Reproduce all the data verbatim.

◆ ◆ ◆ ◆ ◆ ◆ ◆

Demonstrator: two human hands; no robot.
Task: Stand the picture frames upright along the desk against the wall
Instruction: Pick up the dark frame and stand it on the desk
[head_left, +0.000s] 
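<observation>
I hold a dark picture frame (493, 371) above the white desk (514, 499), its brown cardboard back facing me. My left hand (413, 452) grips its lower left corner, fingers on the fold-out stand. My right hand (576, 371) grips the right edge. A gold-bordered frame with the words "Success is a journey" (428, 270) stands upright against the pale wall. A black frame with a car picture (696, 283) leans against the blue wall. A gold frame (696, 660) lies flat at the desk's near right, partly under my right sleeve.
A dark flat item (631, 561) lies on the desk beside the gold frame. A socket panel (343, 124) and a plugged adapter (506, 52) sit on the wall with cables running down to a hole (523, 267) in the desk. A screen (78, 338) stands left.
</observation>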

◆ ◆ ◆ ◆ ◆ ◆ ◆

◆ Your solution:
Demonstrator: two human hands; no robot.
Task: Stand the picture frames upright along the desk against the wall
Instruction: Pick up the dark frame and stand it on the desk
[head_left, +0.000s] 
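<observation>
I hold a dark picture frame (493, 371) above the white desk (514, 499), its brown cardboard back facing me. My left hand (413, 452) grips its lower left corner, fingers on the fold-out stand. My right hand (576, 371) grips the right edge. A gold-bordered frame with the words "Success is a journey" (428, 270) stands upright against the pale wall. A black frame with a car picture (696, 283) leans against the blue wall. A gold frame (696, 660) lies flat at the desk's near right, partly under my right sleeve.
A dark flat item (631, 561) lies on the desk beside the gold frame. A socket panel (343, 124) and a plugged adapter (506, 52) sit on the wall with cables running down to a hole (523, 267) in the desk. A screen (78, 338) stands left.
</observation>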

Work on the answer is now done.